Copy out every line in the entries below that includes "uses".

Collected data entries
———

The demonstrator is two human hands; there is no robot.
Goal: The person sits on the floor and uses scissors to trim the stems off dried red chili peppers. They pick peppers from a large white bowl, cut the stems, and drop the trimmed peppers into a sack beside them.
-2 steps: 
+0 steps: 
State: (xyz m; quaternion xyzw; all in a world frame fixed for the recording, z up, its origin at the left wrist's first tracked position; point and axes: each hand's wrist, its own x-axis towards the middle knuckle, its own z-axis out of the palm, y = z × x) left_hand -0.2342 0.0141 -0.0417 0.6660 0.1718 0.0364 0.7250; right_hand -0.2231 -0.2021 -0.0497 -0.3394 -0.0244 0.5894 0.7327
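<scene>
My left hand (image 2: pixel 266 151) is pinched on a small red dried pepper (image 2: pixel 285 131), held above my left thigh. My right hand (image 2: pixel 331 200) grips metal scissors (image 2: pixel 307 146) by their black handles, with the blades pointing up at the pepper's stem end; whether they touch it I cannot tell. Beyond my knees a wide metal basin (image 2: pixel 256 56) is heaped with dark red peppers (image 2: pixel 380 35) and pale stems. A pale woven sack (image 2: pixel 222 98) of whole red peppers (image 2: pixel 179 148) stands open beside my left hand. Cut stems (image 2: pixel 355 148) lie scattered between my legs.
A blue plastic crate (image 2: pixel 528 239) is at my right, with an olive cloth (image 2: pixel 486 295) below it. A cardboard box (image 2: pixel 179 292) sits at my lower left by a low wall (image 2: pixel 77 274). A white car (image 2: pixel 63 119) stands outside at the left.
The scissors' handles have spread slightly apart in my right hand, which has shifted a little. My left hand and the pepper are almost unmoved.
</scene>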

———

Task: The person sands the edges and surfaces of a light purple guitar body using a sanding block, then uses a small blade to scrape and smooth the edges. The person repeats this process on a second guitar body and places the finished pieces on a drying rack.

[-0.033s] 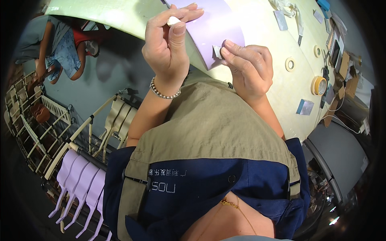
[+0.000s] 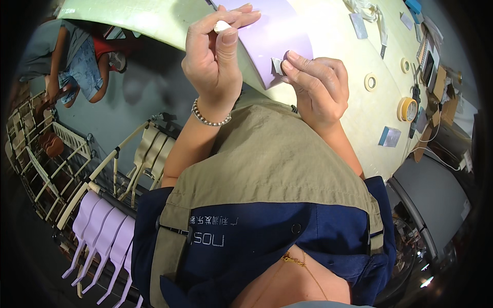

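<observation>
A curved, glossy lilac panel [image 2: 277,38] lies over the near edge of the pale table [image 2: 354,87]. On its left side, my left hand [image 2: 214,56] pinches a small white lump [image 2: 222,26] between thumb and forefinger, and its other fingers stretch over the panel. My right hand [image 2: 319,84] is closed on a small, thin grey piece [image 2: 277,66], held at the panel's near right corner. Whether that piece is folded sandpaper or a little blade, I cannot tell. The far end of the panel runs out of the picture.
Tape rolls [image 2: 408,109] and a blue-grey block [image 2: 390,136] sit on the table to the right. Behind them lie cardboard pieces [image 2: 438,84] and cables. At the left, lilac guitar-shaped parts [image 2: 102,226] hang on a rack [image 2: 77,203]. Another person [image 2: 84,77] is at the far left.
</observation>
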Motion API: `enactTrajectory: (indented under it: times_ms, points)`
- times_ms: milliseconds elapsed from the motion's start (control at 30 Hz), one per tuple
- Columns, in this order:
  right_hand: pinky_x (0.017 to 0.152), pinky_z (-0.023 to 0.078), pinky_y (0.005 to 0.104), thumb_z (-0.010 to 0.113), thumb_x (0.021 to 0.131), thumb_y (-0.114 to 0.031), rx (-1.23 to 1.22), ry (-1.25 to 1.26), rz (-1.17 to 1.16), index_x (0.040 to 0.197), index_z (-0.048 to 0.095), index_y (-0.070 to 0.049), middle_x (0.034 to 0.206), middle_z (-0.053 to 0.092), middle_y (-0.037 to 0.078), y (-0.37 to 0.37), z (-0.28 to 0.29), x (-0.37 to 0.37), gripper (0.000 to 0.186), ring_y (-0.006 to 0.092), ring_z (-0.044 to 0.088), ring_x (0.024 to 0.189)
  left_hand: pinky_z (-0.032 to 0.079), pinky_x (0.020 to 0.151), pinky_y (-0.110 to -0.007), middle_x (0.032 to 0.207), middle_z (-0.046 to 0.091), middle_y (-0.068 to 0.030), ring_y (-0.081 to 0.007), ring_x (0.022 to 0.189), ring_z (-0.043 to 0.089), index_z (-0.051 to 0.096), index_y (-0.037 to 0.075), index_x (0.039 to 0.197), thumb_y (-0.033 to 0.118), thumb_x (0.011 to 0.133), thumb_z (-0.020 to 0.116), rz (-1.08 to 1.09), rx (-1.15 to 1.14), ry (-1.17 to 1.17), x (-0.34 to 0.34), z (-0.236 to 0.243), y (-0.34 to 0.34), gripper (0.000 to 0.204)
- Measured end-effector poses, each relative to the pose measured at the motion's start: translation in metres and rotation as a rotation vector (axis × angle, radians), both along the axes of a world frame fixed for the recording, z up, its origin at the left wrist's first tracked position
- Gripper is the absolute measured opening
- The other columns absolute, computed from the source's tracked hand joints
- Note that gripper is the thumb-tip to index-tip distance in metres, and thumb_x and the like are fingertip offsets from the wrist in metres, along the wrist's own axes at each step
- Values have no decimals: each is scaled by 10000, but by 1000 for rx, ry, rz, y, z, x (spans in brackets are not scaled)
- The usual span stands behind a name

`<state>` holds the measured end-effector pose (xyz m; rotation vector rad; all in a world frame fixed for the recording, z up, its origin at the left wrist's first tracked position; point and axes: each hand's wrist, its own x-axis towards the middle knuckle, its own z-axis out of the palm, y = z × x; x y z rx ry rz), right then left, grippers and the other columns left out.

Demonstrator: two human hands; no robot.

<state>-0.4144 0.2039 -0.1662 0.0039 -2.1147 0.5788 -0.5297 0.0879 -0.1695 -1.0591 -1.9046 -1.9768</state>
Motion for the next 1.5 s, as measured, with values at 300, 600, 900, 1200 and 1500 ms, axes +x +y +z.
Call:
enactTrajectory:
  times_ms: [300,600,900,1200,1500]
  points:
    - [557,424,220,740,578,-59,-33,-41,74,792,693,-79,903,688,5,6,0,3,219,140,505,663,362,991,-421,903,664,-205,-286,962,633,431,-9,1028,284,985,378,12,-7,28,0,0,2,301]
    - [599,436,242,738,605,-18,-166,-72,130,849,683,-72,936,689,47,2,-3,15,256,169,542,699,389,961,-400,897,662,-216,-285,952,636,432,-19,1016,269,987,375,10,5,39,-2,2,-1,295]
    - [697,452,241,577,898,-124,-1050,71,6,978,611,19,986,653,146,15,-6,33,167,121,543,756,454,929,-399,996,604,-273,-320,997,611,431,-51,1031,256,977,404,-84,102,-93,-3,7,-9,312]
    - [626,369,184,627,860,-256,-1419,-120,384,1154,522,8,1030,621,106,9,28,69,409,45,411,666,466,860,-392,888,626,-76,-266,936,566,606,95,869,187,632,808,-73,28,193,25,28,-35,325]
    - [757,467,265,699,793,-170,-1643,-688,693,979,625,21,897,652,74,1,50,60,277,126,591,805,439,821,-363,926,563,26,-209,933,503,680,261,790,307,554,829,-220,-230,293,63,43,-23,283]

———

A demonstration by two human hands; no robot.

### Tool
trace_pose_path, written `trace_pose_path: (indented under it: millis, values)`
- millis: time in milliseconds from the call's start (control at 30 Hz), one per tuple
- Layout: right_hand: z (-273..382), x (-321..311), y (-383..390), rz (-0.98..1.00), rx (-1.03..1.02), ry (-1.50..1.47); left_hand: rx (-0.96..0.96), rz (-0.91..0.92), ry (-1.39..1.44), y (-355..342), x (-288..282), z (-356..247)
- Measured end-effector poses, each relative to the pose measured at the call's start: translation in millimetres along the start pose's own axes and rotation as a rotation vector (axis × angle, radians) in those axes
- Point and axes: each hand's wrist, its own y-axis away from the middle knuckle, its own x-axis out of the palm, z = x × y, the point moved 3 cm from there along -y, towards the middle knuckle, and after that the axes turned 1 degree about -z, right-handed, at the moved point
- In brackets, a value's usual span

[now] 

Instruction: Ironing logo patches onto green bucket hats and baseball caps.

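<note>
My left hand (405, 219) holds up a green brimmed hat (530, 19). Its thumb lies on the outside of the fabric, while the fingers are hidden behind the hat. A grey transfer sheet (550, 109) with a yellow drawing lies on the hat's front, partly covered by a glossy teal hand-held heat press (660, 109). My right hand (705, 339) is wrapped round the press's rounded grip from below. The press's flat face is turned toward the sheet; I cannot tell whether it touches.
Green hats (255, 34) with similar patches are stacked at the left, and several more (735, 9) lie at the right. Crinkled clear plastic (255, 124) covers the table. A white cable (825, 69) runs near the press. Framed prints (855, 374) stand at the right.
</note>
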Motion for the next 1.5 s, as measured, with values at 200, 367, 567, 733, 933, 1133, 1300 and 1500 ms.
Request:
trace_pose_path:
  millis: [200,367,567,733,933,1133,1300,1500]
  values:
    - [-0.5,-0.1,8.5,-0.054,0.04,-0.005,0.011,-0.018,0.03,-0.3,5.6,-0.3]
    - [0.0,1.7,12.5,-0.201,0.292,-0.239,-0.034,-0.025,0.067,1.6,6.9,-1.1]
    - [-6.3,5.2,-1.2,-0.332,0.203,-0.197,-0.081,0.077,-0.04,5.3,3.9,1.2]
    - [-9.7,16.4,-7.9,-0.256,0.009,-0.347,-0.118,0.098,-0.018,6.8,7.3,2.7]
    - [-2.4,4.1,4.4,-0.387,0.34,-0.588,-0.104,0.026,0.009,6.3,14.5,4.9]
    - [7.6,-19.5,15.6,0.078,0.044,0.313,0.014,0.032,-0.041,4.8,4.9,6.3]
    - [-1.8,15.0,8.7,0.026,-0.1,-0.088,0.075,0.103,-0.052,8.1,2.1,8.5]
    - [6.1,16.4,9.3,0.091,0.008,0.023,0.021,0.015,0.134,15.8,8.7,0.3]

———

WRITTEN ANSWER
Goal: The person sits on the floor and uses scissors to trim the stems off dried red chili peppers. They pick peppers from a large white bowl, cut the stems, and drop the trimmed peppers into a sack beside them.
Task: The person sands the edges and surfaces of a light purple guitar body using a sanding block, then uses a small blade to scrape and smooth the edges. The person repeats this process on a second guitar body and places the finished pieces on a drying rack.

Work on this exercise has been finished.